The First U.S. Consensus Statements on Identifying and Managing Exocrine Pancreatic Insufficiency in Pancreatic Oncology Practice

About this project: a collaborative effort

This white paper was conceptualized by the Canopy Cancer Collective Learning Health Network (Canopy) and Polaris Global Health Solutions (Polaris) in alignment with Canopy’s mission to scale best practices and bold innovation that transform patient care and outcomes in pancreatic cancer.
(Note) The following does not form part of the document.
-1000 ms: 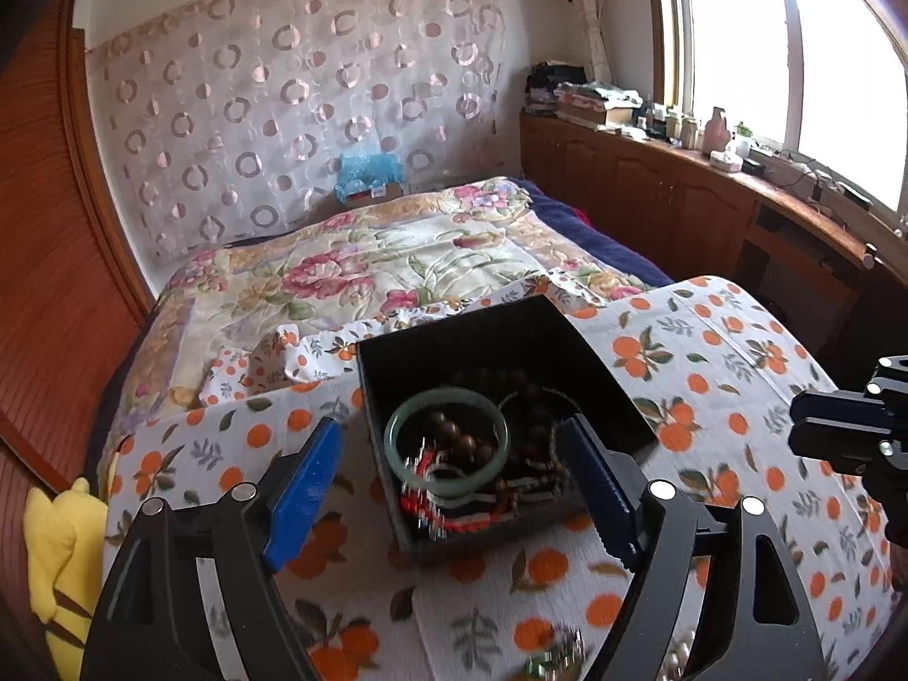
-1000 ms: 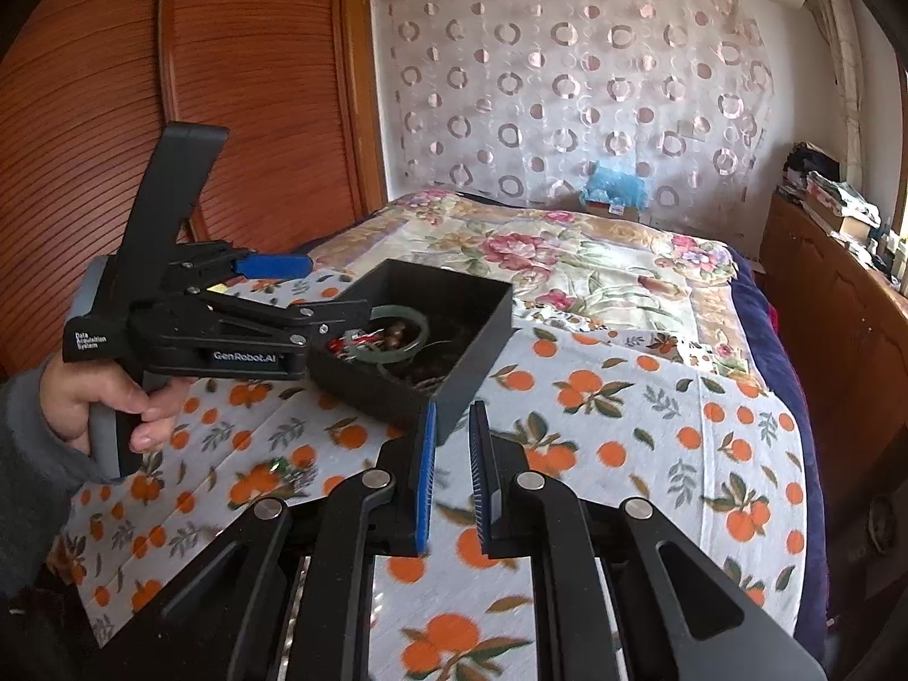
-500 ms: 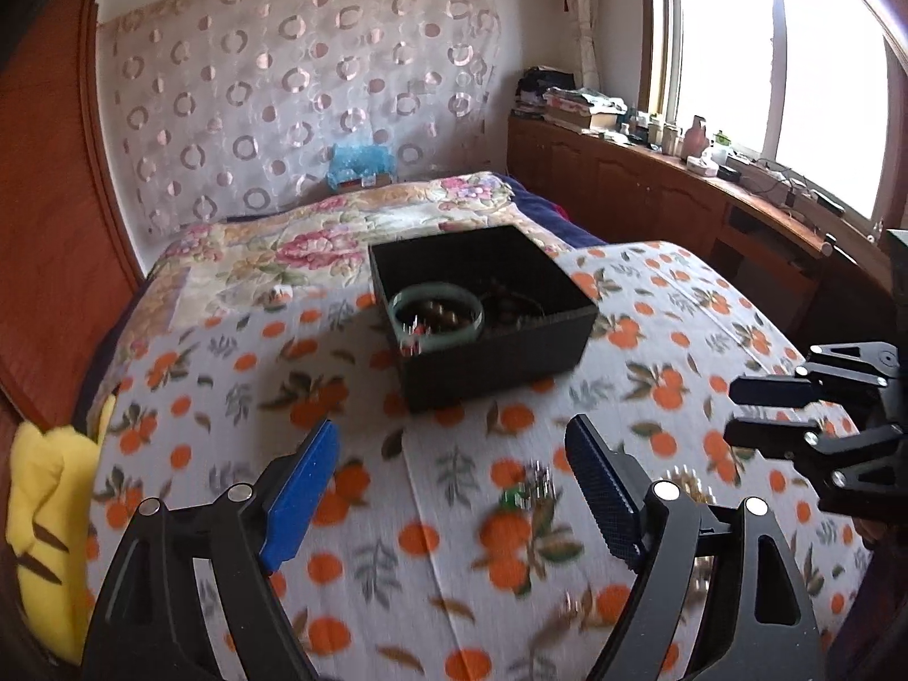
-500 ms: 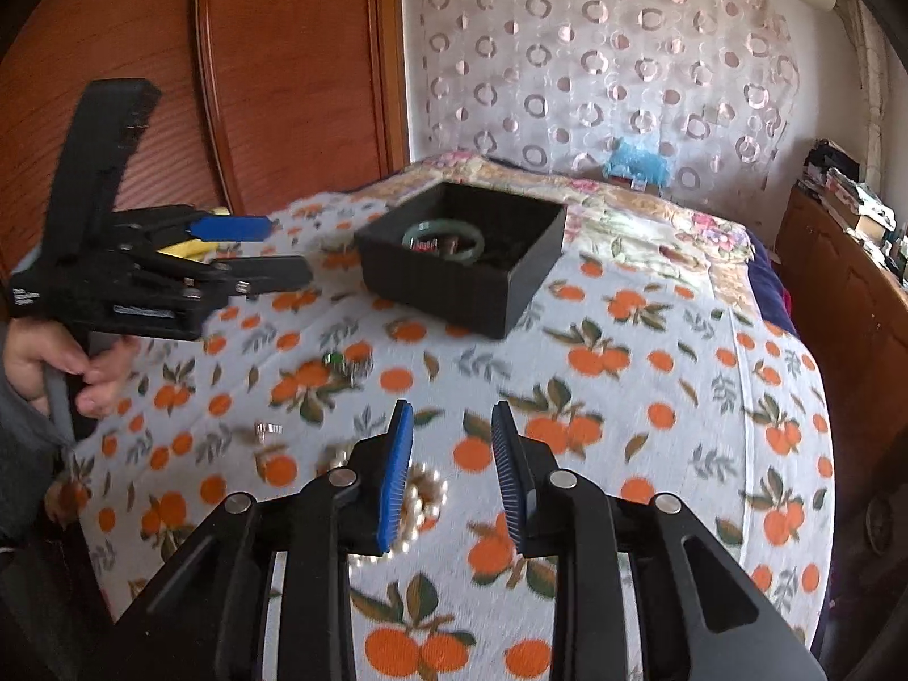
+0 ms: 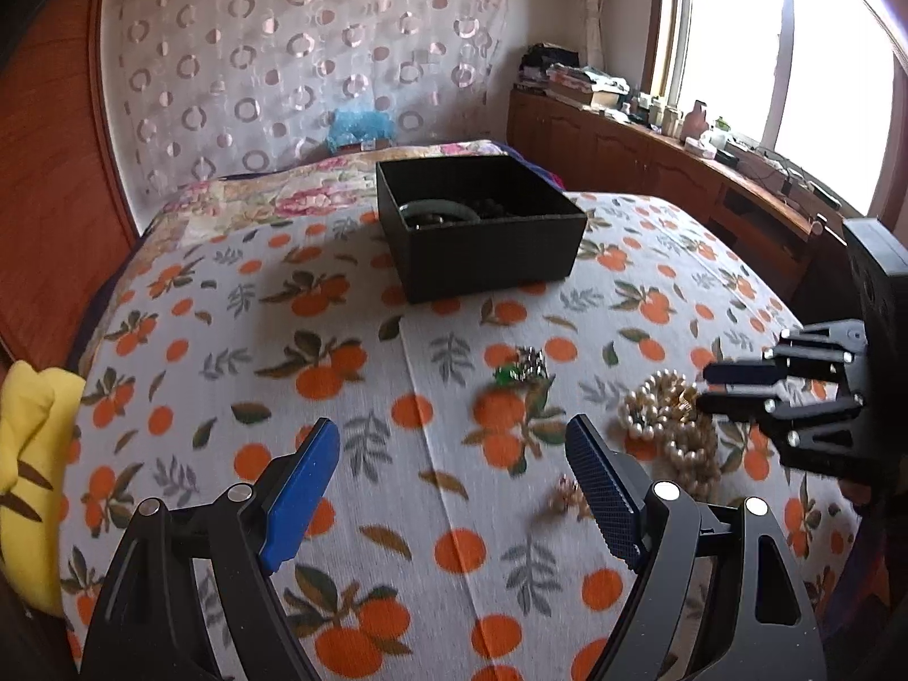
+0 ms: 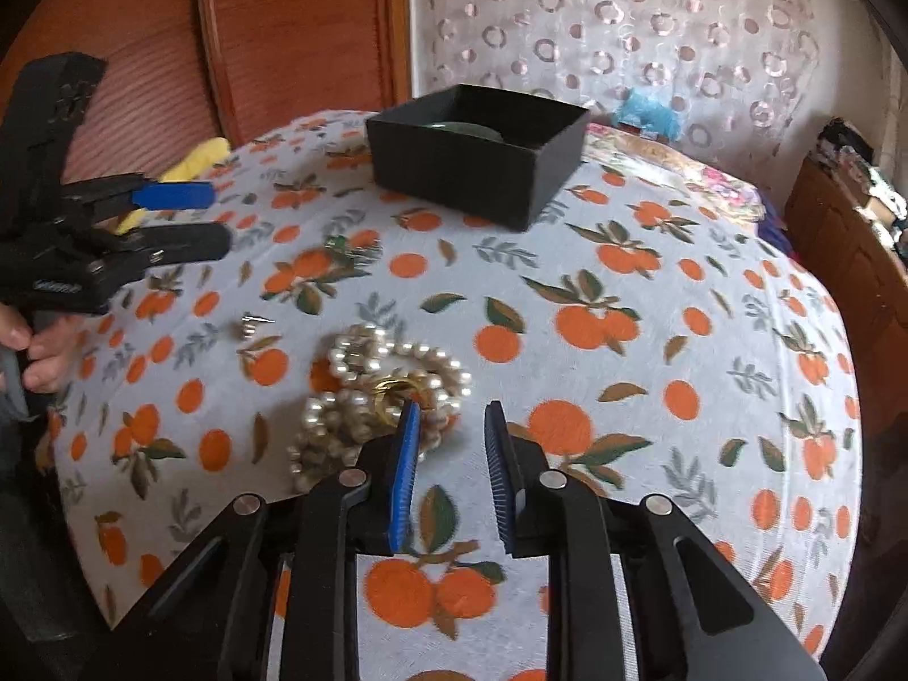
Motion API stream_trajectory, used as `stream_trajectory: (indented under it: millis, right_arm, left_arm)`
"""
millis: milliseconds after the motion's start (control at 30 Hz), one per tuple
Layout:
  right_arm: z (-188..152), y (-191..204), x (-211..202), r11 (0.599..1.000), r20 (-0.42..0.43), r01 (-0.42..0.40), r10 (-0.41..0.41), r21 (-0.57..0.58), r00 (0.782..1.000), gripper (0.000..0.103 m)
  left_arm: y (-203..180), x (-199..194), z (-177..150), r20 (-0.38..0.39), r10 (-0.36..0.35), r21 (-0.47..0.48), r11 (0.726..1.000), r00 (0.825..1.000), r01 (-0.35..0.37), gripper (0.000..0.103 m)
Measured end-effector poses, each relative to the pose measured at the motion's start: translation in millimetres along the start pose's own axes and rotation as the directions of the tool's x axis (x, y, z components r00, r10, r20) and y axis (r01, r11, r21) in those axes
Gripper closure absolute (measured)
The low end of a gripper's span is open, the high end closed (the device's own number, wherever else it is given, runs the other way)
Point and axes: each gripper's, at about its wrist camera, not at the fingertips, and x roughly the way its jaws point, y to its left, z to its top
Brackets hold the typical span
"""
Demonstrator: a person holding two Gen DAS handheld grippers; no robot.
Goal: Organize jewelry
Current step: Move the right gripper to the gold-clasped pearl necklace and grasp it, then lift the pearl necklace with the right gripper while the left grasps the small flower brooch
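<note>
A black open box stands at the far side of the orange-print cloth, with a green bangle and dark beads inside. A pile of pearl strands with a gold ring lies near me. A green-stone piece and a small metal piece lie loose. My left gripper is open and empty above the cloth, left of the pearls. My right gripper is open and empty, just right of the pearls; it also shows in the left wrist view.
The cloth covers a rounded table before a flowered bed. A yellow cloth lies at the table's left edge. A wooden cabinet with clutter runs under the window at right.
Both grippers have pulled back from the box toward the near side and lower. The right gripper's jaws have opened wider and now hover by the pearls.
</note>
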Motion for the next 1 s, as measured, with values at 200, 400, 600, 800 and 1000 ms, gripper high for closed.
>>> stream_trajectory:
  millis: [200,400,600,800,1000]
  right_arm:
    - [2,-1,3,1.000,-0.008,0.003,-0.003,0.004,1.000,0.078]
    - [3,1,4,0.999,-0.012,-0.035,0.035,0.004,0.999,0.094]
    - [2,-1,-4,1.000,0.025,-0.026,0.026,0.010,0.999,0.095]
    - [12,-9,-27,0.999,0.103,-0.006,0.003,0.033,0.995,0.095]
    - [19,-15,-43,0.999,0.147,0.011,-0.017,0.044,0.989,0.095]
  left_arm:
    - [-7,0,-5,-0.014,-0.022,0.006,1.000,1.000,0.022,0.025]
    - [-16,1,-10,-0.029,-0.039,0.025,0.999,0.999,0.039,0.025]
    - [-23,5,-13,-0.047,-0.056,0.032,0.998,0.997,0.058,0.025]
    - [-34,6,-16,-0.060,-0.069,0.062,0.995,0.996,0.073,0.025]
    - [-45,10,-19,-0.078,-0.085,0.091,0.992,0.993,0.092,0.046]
In 2023, Canopy network members set a network-wide goal to screen every patient seen across their 14 NCI-designated cancer centers for exocrine pancreatic insufficiency (EPI). In doing so, they uncovered a critical gap: there was no standardized screening process or tool, and many centers lacked the capacity and infrastructure to screen for EPI routinely or prioritize its management. To achieve the network-wide goal—and effectively identify and treat enzyme deficiencies revealed through screening—best-practice recommendations were urgently needed. To support development of such recommendations, funding was sought, ultimately leading to the development of this paper. Polaris led the project, which included conducting qualitative research, convening the Expert Working Group on Exocrine Pancreatic Insufficiency (EPI) and Pancreatic Exocrine Replacement Treatment (PERT) in Pancreatic Oncology, and developing the framework for the white paper. Canopy provided clinical and administrative oversight and access to data, experts, historical knowledge, and resources. Members of the Expert Working Group contributed their extensive clinical expertise to the overall direction of the white paper, shaping the statements and writing specific sections.

Primary authors

  • Rebekkah Schear, MIA

  • Rebecca Muñoz, EdD, MPH

Supporting authors

  • Dallas Lawry, DNP, FNP-C, AOCNP

  • Shelby Yaceczko, DCN, RDN-AP, CNSC, CCTD

Contributing authors

The Expert Working Group on EPI/PERT in Pancreatic Cancer consists of oncology dietitians, advanced practice providers (APPs), and researchers from Canopy’s national network of cancer centers, with an average of 11 years of clinical practice (range three to 24 years). The Expert Working Group includes the following members and leaders*:

  • Dallas Lawry*, DNP, FNP-C, AOCNP, Pancreatic Cancer Nurse Practitioner, UC San Diego Moores Cancer Center

  • Shelby D. Yaceczko*, DCN, RDN-AP, CNSC, CCTD, Advanced Practice Dietitian, Vatche and Tamar Manoukian Division of Digestive Diseases, UCLA Health

  • Mary-Eve Brown, RD, LDN, CSO, Clinical Oncology Dietitian, Johns Hopkins Sidney Kimmel Comprehensive Cancer Center

  • Whitney B. Christie, MS, RD, CSO, CNSC, FAND, Outpatient Oncology Dietitian, Mary Washington Healthcare’s Regional Cancer Center

  • Ashley Cox, MS, RDN, CSO, Advanced Clinical Nutrition Coordinator, Mount Sinai Hospital

  • Amy Hacker-Prietz, PA-C, Physician Assistant, Johns Hopkins Sidney Kimmel Comprehensive Cancer Center

  • Shelli Hardy, MCN, RD, CSO, LD, Clinical Oncology Dietitian, UT Southwestern Simmons Cancer Center

  • Bailey Irvin, RD, CSO, LD, Oncology Dietitian, UT Southwestern Simmons Cancer Center

  • Megan Kitagawa, MS, RD, CNSC, Clinical Dietitian, Stanford Health Care

  • Kaitland R. Lauterbach, MS, RD, CSO, LD/N, Senior Oncology Clinical Dietitian, Lynn Cancer Institute, Baptist Health South Florida

  • Cassadie Moravek, BS, Senior Director, Clinical Trial Portfolio and Program Management, Pancreatic Cancer Action Network (PanCAN)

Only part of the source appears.